## Required work
Would you retype every line below without changing anything?
━━ Extracted material ━━
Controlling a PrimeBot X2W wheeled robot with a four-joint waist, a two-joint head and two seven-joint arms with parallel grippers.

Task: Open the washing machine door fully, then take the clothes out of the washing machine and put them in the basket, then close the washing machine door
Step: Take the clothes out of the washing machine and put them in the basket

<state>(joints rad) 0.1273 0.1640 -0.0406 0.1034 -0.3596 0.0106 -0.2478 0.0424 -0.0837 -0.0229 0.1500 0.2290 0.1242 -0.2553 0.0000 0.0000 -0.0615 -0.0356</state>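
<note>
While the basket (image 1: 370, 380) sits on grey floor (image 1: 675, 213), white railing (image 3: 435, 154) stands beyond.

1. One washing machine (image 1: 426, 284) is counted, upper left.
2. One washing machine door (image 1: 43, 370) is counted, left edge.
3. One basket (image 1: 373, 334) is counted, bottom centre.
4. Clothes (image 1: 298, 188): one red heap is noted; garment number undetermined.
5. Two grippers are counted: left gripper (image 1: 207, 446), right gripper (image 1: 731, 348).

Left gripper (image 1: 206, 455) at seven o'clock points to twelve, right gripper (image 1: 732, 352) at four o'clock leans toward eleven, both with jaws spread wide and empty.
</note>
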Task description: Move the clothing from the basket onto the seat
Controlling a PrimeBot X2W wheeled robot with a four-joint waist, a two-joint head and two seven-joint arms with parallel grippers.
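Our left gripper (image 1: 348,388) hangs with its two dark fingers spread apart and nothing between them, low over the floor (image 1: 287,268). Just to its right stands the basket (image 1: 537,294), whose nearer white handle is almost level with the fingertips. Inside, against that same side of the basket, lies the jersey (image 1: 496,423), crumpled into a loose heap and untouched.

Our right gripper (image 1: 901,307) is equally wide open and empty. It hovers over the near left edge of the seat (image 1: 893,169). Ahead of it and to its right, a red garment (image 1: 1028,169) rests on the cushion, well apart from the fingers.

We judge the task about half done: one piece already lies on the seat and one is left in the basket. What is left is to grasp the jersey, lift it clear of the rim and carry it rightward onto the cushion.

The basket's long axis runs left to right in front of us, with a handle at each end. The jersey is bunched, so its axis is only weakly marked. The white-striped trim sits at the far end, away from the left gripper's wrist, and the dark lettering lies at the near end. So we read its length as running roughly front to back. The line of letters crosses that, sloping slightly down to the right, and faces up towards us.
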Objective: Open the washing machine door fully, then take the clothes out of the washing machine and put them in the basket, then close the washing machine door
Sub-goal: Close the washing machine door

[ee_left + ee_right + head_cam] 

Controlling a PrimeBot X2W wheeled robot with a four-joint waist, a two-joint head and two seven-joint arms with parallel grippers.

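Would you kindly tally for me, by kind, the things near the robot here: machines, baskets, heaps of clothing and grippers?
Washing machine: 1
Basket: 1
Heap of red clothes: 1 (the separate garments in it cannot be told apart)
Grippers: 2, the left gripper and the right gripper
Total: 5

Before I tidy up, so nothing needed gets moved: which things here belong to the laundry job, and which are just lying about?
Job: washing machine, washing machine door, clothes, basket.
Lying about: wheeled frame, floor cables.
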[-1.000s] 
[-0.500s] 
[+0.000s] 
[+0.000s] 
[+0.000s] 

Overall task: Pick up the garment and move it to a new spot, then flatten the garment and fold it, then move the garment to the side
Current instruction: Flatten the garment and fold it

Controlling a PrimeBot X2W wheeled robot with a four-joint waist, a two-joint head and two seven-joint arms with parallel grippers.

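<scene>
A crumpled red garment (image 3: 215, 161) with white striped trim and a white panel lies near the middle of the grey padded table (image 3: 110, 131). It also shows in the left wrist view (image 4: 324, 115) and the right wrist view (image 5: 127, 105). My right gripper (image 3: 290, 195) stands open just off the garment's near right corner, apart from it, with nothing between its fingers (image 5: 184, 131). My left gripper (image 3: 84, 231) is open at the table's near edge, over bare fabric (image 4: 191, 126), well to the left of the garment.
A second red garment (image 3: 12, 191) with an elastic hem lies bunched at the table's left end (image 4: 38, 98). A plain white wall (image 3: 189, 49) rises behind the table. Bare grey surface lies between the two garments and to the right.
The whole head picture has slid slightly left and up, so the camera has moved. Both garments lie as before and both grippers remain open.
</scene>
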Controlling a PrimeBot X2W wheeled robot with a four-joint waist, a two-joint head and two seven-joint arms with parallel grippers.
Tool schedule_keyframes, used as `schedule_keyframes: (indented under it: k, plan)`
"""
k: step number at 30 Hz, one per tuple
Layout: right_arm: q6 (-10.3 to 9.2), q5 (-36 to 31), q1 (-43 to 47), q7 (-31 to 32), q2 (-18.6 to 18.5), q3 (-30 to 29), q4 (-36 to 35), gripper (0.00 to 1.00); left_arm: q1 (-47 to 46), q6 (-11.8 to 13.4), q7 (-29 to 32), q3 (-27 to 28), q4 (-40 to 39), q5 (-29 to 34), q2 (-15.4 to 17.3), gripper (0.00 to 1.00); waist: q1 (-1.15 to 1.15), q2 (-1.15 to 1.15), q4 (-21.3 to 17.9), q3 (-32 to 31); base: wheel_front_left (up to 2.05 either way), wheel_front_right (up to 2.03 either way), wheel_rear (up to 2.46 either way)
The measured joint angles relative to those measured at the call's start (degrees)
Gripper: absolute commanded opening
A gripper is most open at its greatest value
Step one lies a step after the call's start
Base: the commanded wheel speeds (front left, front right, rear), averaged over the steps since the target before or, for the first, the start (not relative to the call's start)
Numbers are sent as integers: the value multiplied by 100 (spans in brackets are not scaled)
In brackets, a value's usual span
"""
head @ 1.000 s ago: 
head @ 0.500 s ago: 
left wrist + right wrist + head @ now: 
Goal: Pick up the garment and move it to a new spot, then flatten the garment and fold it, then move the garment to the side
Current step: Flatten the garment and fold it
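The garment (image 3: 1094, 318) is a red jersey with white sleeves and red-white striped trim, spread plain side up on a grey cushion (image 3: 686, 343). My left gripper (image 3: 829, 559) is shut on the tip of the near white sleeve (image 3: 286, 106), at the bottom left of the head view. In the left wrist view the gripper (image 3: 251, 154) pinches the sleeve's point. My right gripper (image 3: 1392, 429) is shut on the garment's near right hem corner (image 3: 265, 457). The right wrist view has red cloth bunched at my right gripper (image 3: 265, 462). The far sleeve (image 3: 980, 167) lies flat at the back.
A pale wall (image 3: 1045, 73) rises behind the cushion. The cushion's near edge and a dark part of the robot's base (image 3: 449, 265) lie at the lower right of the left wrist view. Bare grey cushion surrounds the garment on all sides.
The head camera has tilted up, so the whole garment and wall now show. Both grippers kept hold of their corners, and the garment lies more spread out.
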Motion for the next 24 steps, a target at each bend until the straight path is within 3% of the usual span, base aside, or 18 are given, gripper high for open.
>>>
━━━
## Your solution
Controlling a PrimeBot X2W wheeled robot with a four-joint waist, a two-joint head and two seven-joint arms with parallel grippers.

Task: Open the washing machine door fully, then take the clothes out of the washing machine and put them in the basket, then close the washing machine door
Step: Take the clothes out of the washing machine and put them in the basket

<state>(joints rad) 0.1273 0.1640 -0.0406 0.1034 -0.3596 0.0106 -0.2478 0.0424 -0.0837 -0.0229 0.1500 0.2290 0.1242 -0.2553 0.0000 0.0000 -0.0615 -0.0356</state>
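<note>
While the basket (image 1: 370, 380) sits on grey floor (image 1: 675, 213), white railing (image 3: 435, 154) stands beyond.

1. One washing machine (image 1: 426, 284) is counted, upper left.
2. One washing machine door (image 1: 43, 370) is counted, left edge.
3. One basket (image 1: 373, 334) is counted, bottom centre.
4. Clothes (image 1: 298, 188): one red heap is noted; garment number undetermined.
5. Two grippers are counted: left gripper (image 1: 207, 446), right gripper (image 1: 731, 348).

Left gripper (image 1: 206, 455) at seven o'clock points to twelve, right gripper (image 1: 732, 352) at four o'clock leans toward eleven, both with jaws spread wide and empty.
</note>
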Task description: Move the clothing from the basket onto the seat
Controlling a PrimeBot X2W wheeled robot with a four-joint waist, a two-joint head and two seven-joint arms with parallel grippers.
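Our left gripper (image 1: 348,388) hangs with its two dark fingers spread apart and nothing between them, low over the floor (image 1: 287,268). Just to its right stands the basket (image 1: 537,294), whose nearer white handle is almost level with the fingertips. Inside, against that same side of the basket, lies the jersey (image 1: 496,423), crumpled into a loose heap and untouched.

Our right gripper (image 1: 901,307) is equally wide open and empty. It hovers over the near left edge of the seat (image 1: 893,169). Ahead of it and to its right, a red garment (image 1: 1028,169) rests on the cushion, well apart from the fingers.

We judge the task about half done: one piece already lies on the seat and one is left in the basket. What is left is to grasp the jersey, lift it clear of the rim and carry it rightward onto the cushion.

The basket's long axis runs left to right in front of us, with a handle at each end. The jersey is bunched, so its axis is only weakly marked. The white-striped trim sits at the far end, away from the left gripper's wrist, and the dark lettering lies at the near end. So we read its length as running roughly front to back. The line of letters crosses that, sloping slightly down to the right, and faces up towards us.
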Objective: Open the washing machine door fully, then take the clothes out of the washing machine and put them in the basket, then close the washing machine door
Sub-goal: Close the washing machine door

[ee_left + ee_right + head_cam] 

Controlling a PrimeBot X2W wheeled robot with a four-joint waist, a two-joint head and two seven-joint arms with parallel grippers.

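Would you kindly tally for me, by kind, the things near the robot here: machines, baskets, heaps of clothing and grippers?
Washing machine: 1
Basket: 1
Heap of red clothes: 1 (the separate garments in it cannot be told apart)
Grippers: 2, the left gripper and the right gripper
Total: 5

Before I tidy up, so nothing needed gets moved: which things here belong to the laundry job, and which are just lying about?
Job: washing machine, washing machine door, clothes, basket.
Lying about: wheeled frame, floor cables.
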[-1.000s] 
[-0.500s] 
[+0.000s] 
[+0.000s] 
[+0.000s] 

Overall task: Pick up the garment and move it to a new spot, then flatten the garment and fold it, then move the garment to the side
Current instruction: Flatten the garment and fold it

Controlling a PrimeBot X2W wheeled robot with a four-joint waist, a two-joint head and two seven-joint arms with parallel grippers.

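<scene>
A crumpled red garment (image 3: 215, 161) with white striped trim and a white panel lies near the middle of the grey padded table (image 3: 110, 131). It also shows in the left wrist view (image 4: 324, 115) and the right wrist view (image 5: 127, 105). My right gripper (image 3: 290, 195) stands open just off the garment's near right corner, apart from it, with nothing between its fingers (image 5: 184, 131). My left gripper (image 3: 84, 231) is open at the table's near edge, over bare fabric (image 4: 191, 126), well to the left of the garment.
A second red garment (image 3: 12, 191) with an elastic hem lies bunched at the table's left end (image 4: 38, 98). A plain white wall (image 3: 189, 49) rises behind the table. Bare grey surface lies between the two garments and to the right.
The whole head picture has slid slightly left and up, so the camera has moved. Both garments lie as before and both grippers remain open.
</scene>
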Controlling a PrimeBot X2W wheeled robot with a four-joint waist, a two-joint head and two seven-joint arms with parallel grippers.
Tool schedule_keyframes, used as `schedule_keyframes: (indented under it: k, plan)`
"""
k: step number at 30 Hz, one per tuple
Layout: right_arm: q6 (-10.3 to 9.2), q5 (-36 to 31), q1 (-43 to 47), q7 (-31 to 32), q2 (-18.6 to 18.5), q3 (-30 to 29), q4 (-36 to 35), gripper (0.00 to 1.00); left_arm: q1 (-47 to 46), q6 (-11.8 to 13.4), q7 (-29 to 32), q3 (-27 to 28), q4 (-40 to 39), q5 (-29 to 34), q2 (-15.4 to 17.3), gripper (0.00 to 1.00); waist: q1 (-1.15 to 1.15), q2 (-1.15 to 1.15), q4 (-21.3 to 17.9), q3 (-32 to 31); base: wheel_front_left (up to 2.05 either way), wheel_front_right (up to 2.03 either way), wheel_rear (up to 2.46 either way)
The measured joint angles relative to those measured at the call's start (degrees)
Gripper: absolute commanded opening
A gripper is most open at its greatest value
Step one lies a step after the call's start
Base: the commanded wheel speeds (front left, front right, rear), averaged over the steps since the target before or, for the first, the start (not relative to the call's start)
Numbers are sent as integers: the value multiplied by 100 (spans in brackets are not scaled)
In brackets, a value's usual span
"""
head @ 1.000 s ago: 
head @ 0.500 s ago: 
left wrist + right wrist + head @ now: 
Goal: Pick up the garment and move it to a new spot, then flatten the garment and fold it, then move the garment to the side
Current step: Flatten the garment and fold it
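The garment (image 3: 1094, 318) is a red jersey with white sleeves and red-white striped trim, spread plain side up on a grey cushion (image 3: 686, 343). My left gripper (image 3: 829, 559) is shut on the tip of the near white sleeve (image 3: 286, 106), at the bottom left of the head view. In the left wrist view the gripper (image 3: 251, 154) pinches the sleeve's point. My right gripper (image 3: 1392, 429) is shut on the garment's near right hem corner (image 3: 265, 457). The right wrist view has red cloth bunched at my right gripper (image 3: 265, 462). The far sleeve (image 3: 980, 167) lies flat at the back.
A pale wall (image 3: 1045, 73) rises behind the cushion. The cushion's near edge and a dark part of the robot's base (image 3: 449, 265) lie at the lower right of the left wrist view. Bare grey cushion surrounds the garment on all sides.
The head camera has tilted up, so the whole garment and wall now show. Both grippers kept hold of their corners, and the garment lies more spread out.
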Motion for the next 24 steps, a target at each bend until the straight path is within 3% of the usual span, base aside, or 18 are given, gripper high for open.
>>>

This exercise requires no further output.